#### Task requirements
The response should repeat word for word every line below from the one with "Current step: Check" to the one with "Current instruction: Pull", inclusive, and nothing else; leave pictures out.

#### Supplied material

────────

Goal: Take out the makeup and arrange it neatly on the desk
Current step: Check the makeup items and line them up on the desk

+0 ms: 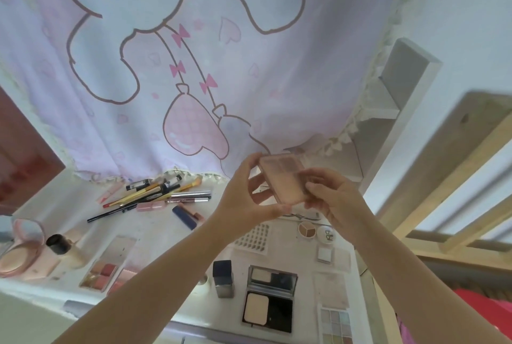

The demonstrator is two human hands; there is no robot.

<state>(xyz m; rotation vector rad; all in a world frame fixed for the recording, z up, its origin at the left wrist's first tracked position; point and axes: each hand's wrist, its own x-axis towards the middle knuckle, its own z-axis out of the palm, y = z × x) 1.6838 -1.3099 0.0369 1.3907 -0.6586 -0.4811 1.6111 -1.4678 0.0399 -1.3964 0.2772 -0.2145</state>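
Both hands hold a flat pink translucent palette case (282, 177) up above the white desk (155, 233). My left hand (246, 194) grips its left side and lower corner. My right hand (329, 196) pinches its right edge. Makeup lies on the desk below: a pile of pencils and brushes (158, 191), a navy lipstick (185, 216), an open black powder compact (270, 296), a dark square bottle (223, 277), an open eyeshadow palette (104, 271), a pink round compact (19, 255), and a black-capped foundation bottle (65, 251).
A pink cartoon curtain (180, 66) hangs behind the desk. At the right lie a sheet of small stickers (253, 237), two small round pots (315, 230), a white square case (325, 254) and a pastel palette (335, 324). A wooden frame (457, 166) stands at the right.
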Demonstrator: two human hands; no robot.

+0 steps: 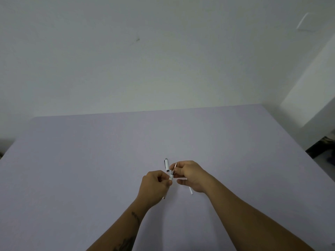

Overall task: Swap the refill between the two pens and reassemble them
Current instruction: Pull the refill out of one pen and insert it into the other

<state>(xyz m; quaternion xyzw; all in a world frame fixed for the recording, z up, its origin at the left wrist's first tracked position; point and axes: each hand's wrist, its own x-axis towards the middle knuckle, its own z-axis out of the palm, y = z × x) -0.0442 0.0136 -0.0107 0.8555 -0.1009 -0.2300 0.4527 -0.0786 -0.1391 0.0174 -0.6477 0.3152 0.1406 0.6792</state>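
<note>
Above the lavender table (90,160), our left hand (154,185) pinches a white plastic pen barrel (171,177) while our right hand (190,175) grips a thin refill (174,168). It seems mid-insertion; next we need straight alignment. A white cap (167,164) lies just beyond.

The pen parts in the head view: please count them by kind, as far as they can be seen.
White pen cap on the table: 1
Thin refill in the right hand: 1
White pen pieces: 2, one at the left hand fingers, one under the right hand
Total: 4
</note>
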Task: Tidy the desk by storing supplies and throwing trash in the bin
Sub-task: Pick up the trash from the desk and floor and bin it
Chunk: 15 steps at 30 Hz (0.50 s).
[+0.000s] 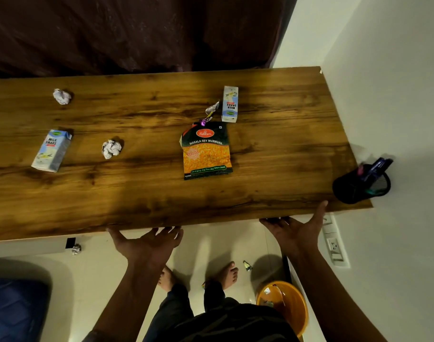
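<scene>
At the near edge of the desk (146, 193) we hold both hands out, palms up and fingers spread, gripping nothing. Our left hand (146, 245) sits just below the desk's front rim, its fingertips reaching to the edge. Our right hand (296, 230) does the same further right, with the thumb raised against the rim near the corner.

Just beyond that thumb, on the desk's near right corner by the wall, stands a black mesh pen holder (361, 185), tilted in this view, with a few pens (376, 166) sticking out of it. Down on the floor beside our right arm is an orange bin (285, 304); we see a couple of scraps inside it, too small to name.

On the desk lie the things to sort: a snack packet (206, 151) flat near the middle, a foil wrapper (209, 112) touching its far edge, and a milkshake carton (230, 104) lying just beside that. Well apart to the left lie a crumpled paper ball (111, 148), a second milkshake carton (51, 151), and another paper ball (62, 96) nearer the far edge.

Bare wood runs along the whole front strip of the desk. On the floor we see a paper ball (76, 249) under the desk edge and a small wrapper (247, 265) near our feet.
</scene>
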Tool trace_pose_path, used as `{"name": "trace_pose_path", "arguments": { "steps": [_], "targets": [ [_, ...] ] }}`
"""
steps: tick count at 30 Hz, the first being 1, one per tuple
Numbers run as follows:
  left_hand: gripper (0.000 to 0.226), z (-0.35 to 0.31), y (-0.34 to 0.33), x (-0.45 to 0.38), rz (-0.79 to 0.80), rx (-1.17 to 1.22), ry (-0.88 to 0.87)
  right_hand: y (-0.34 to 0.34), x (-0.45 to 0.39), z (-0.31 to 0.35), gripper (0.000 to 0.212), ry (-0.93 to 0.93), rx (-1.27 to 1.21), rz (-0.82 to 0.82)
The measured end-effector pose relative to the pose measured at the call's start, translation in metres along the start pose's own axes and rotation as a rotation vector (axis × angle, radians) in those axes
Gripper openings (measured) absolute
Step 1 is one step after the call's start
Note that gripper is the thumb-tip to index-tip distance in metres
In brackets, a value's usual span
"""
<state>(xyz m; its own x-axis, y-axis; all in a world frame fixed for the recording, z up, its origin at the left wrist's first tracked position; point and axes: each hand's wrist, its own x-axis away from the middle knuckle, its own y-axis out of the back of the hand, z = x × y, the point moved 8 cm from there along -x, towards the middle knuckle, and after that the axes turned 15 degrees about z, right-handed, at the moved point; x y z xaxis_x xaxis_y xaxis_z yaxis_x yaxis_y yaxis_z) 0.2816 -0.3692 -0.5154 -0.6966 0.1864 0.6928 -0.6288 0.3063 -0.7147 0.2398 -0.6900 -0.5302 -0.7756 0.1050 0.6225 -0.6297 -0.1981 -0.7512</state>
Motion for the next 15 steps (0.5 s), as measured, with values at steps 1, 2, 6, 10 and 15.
{"name": "trace_pose_path", "arguments": {
  "steps": [1,2,6,10,15],
  "targets": [
    [0.132,0.001,0.001,0.002,0.002,-0.012,0.007,0.001,0.002,-0.001,0.132,-0.006,0.0,0.005],
    [0.134,0.002,0.003,0.004,0.007,-0.02,0.011,0.002,0.005,-0.003,0.129,-0.011,-0.001,0.01],
    [0.137,-0.001,0.004,0.011,0.04,-0.026,0.012,-0.002,0.013,-0.007,0.122,-0.004,0.04,0.012],
    [0.134,-0.006,0.004,0.018,0.079,-0.058,0.015,-0.012,0.018,-0.016,0.117,0.044,0.177,-0.029],
    [0.13,-0.025,0.004,0.032,0.113,-0.07,-0.016,-0.042,0.02,-0.035,0.113,0.095,0.375,-0.016]
  ]
}}
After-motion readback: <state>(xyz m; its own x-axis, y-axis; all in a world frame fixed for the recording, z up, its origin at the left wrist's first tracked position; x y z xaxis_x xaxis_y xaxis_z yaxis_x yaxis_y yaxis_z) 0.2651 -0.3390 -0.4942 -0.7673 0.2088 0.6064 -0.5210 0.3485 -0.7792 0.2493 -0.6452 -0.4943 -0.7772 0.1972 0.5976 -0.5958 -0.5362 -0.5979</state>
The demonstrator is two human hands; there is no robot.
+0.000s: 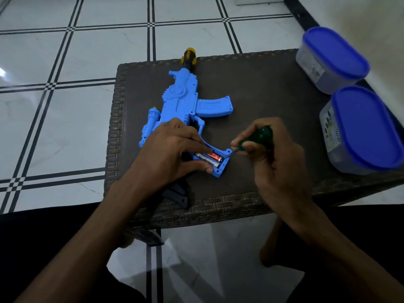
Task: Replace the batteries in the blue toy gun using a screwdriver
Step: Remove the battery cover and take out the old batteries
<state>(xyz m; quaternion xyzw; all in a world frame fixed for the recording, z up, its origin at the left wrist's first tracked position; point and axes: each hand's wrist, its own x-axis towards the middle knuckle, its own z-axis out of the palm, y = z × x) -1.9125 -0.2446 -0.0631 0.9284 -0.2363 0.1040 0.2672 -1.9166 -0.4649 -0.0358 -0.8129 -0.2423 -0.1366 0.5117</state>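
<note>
The blue toy gun [183, 99] lies flat on a dark wicker table [262, 101], its yellow and black muzzle pointing away from me. The battery compartment in its grip stands uncovered, showing two batteries [207, 159], one red, one black and white. My left hand [175, 154] rests on the grip, thumb along its near side and a finger touching the red battery. My right hand [271, 154] grips a green-handled screwdriver [258, 138], its metal tip at the far right corner of the compartment. A dark part of the gun juts from under my left wrist.
Two clear tubs with blue lids, one farther [332, 60] and one nearer [360, 130], stand at the table's right side. White tiled floor [65, 106] with black lines surrounds the table. My dark-clad legs frame the table's near edge.
</note>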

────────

#### Exercise solution
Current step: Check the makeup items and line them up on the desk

+0 ms: 

The demonstrator is two human hands; there is no robot.

<state>(xyz m; rotation vector rad; all in a world frame fixed for the recording, z up, its origin at the left wrist's first tracked position; point and axes: each hand's wrist, its own x-axis towards the middle knuckle, its own z-axis out of the palm, y = z × x) 1.6838 -1.3099 0.0369 1.3907 -0.6586 -0.4811 1.6111 -1.4678 0.0399 -1.3964 0.2772 -0.2145</state>
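Both hands hold a flat pink translucent palette case (282, 177) up above the white desk (155, 233). My left hand (246, 194) grips its left side and lower corner. My right hand (329, 196) pinches its right edge. Makeup lies on the desk below: a pile of pencils and brushes (158, 191), a navy lipstick (185, 216), an open black powder compact (270, 296), a dark square bottle (223, 277), an open eyeshadow palette (104, 271), a pink round compact (19, 255), and a black-capped foundation bottle (65, 251).
A pink cartoon curtain (180, 66) hangs behind the desk. At the right lie a sheet of small stickers (253, 237), two small round pots (315, 230), a white square case (325, 254) and a pastel palette (335, 324). A wooden frame (457, 166) stands at the right.
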Demonstrator: two human hands; no robot.

+0 steps: 

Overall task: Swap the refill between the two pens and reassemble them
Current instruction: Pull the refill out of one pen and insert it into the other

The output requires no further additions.